If you are an active user of the Internet, you’ve probably already read about artists selling their artworks as an NFT. Grimes, for example, has sold $6 million worth of digital arts as NFTs. Her video called 'Death of the Old' set to an original song by the Canadian musician sold for £275,000 back in February.
A few days ago, eBay tapped into the trend, now allowing members of its platform to sell digital products and objects as an NFT. With growing popularity in the field, many believe it is set to change the way we buy and sell. However, others may have difficulties grasping the functioning of NFTs, which is why it is crucial to sum up its technical properties before exploring its possible benefits.
What is a Non-Fungible Token?
A Non-Fungible Token, as explained by the BBC, is a currency that holds a unique, non-exchangeable value. Their assets exist merely in the digital realm and cannot be duplicated. In order for a digital work to be sold as an NFT, it has to become part of a bigger network as it inserts itself in a set of support systems that is the blockchain.
Today, Ethereum is the most frequently used blockchain. Blockchains are often coded, thus protecting an NFT from possible hacks, cheats and most importantly, making it impossible to make changes on the original source.
Furthermore, Time Magazine points out that the value of an NFT is set according to the highest bidder. When the original creator uploads the piece on a blockchain, they usually have to pay an initial fee. Once this NFT enters the market, anyone can set a price on it.
Artists tapping into the NFT market
More and more, content creators and artists are slowly moving towards NFT’s to sell their art. This method has seduced big names such as musicians Grimes, the Weeknd, Tory Lanez, Kings of Leon, Jacques Greene or artists such as Ellie Pritts, Sarah Zucker, and many more.

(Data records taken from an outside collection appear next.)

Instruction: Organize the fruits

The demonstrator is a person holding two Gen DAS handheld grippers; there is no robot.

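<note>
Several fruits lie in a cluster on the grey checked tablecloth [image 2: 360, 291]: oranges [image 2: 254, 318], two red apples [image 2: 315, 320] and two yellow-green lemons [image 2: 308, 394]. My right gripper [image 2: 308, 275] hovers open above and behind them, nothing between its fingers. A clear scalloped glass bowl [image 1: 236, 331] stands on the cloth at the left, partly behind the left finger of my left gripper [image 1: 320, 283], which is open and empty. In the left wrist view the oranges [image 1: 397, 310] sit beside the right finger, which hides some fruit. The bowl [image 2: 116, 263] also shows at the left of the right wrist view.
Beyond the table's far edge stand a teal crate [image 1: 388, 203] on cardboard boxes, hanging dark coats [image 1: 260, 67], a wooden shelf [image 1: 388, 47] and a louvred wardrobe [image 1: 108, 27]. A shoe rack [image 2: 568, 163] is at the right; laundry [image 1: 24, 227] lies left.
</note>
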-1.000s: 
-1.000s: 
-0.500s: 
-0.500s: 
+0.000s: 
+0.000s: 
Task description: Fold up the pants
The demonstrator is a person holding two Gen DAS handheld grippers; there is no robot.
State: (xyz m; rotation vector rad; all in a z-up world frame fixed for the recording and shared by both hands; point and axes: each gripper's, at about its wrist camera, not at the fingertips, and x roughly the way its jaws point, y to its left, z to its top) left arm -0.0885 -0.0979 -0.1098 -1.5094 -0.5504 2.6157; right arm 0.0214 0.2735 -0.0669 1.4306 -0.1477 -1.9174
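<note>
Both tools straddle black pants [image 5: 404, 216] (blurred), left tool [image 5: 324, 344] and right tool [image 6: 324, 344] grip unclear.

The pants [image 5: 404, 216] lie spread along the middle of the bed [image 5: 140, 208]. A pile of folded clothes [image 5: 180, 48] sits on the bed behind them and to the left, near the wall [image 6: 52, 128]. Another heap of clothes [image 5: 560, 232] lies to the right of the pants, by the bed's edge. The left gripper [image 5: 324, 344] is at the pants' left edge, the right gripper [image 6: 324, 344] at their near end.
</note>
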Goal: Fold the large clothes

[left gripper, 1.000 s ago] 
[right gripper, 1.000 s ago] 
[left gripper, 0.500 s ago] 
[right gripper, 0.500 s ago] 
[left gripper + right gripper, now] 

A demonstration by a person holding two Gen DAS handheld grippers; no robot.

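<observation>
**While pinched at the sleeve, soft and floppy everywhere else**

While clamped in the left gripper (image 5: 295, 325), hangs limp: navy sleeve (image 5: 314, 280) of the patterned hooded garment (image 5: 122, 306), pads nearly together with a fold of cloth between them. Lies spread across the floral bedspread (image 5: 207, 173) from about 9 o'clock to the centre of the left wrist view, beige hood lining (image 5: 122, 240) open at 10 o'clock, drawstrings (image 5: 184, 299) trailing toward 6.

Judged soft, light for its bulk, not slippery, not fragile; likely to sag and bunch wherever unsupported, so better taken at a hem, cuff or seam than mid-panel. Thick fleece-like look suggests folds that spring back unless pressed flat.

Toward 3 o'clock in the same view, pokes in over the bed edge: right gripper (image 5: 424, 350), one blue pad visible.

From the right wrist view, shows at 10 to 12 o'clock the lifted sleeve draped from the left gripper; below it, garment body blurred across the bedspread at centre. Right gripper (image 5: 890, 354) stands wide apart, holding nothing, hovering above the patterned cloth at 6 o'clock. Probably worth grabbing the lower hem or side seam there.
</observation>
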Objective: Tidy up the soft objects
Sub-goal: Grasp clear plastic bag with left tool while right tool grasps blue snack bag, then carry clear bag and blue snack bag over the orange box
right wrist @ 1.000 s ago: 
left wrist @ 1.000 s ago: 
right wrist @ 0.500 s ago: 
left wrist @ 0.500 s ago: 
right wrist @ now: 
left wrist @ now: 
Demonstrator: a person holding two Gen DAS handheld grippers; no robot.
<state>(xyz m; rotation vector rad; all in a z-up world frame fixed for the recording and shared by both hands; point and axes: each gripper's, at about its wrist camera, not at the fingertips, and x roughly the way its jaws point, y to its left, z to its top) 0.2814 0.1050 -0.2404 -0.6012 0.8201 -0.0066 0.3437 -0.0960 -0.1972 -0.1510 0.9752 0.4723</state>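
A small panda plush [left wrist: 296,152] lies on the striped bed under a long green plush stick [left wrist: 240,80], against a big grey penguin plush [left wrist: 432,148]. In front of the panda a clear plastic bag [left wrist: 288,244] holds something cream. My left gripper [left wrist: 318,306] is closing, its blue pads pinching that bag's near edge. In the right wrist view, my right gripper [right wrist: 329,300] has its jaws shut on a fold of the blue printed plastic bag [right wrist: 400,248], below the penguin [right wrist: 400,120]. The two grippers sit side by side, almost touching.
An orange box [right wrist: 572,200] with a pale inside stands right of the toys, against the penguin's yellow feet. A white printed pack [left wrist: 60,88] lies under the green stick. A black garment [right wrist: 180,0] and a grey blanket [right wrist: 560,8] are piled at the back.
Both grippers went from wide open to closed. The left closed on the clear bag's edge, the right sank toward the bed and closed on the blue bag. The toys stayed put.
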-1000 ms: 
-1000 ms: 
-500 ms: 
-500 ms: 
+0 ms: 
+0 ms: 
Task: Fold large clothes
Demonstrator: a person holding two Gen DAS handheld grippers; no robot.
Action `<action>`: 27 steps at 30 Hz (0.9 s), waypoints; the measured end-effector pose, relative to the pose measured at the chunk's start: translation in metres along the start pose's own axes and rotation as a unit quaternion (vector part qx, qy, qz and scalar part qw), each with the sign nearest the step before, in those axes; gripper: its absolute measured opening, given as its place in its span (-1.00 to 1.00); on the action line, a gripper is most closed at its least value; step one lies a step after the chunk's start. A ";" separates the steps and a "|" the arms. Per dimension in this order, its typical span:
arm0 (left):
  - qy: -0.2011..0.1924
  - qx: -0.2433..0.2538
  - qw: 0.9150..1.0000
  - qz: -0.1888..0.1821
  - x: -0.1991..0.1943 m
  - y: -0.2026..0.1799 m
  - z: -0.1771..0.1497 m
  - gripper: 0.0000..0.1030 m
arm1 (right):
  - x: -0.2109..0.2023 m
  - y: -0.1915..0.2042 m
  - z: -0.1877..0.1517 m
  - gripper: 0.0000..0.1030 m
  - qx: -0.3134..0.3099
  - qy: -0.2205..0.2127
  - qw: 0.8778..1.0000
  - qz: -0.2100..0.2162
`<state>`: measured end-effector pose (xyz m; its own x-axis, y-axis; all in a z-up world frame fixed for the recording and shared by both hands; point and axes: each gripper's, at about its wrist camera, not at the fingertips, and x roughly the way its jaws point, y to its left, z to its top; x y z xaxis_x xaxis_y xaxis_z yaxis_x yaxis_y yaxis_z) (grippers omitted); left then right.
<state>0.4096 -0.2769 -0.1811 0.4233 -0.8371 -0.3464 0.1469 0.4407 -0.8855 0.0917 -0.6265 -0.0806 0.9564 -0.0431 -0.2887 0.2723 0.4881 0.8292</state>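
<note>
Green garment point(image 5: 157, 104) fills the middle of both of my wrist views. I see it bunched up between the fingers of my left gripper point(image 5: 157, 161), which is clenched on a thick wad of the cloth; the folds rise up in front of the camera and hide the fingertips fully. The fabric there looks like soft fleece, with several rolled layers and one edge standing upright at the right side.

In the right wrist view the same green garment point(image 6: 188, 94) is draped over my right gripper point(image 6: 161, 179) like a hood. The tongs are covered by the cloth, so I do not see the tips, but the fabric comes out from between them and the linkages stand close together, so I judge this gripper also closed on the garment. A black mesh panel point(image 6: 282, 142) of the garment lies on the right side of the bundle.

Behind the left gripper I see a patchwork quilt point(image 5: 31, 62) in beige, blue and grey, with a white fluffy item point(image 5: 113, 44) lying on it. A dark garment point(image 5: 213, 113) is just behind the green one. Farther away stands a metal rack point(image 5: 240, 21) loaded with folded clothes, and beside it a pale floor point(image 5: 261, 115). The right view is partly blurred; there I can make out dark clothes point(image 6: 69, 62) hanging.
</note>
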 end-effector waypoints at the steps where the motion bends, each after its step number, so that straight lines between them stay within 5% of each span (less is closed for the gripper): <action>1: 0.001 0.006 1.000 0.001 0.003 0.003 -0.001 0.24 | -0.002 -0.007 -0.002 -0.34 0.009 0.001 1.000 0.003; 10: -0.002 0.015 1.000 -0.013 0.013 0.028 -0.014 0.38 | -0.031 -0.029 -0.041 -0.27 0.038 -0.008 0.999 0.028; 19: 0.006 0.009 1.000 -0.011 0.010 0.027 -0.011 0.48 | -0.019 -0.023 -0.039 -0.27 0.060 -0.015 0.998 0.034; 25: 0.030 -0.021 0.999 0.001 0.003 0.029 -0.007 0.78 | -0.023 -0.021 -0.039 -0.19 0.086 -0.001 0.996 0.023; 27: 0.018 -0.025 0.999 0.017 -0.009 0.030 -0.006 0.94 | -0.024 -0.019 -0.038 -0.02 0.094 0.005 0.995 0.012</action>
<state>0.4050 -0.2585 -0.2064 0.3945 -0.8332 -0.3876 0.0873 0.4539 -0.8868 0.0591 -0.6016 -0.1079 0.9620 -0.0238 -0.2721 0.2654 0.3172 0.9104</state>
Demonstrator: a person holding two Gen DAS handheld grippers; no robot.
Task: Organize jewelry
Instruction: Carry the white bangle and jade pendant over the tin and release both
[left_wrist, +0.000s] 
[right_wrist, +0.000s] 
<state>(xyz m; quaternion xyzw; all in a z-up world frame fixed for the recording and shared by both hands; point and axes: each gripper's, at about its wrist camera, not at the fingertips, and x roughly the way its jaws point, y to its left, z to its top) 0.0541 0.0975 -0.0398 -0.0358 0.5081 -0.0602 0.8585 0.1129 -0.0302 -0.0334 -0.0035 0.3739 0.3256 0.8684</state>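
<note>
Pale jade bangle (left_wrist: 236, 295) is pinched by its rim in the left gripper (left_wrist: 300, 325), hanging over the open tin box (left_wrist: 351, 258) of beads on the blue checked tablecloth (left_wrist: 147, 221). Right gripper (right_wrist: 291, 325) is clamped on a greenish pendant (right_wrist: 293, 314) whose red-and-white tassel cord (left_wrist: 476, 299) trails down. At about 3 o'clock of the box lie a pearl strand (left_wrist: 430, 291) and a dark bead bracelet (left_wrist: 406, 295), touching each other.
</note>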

Given you have a wide fan-base and are keen on thinking outside the box, you may well perceive a good price by selling your NFT. Indeed, Quartz explains that 'profitable crypto artists spend time developing their fan base and educating themselves in sometimes quixotic cryptocurrency and blockchain protocols,' meaning that you don’t necessarily need to make 'good' art but rather know how to market yourself to be successful.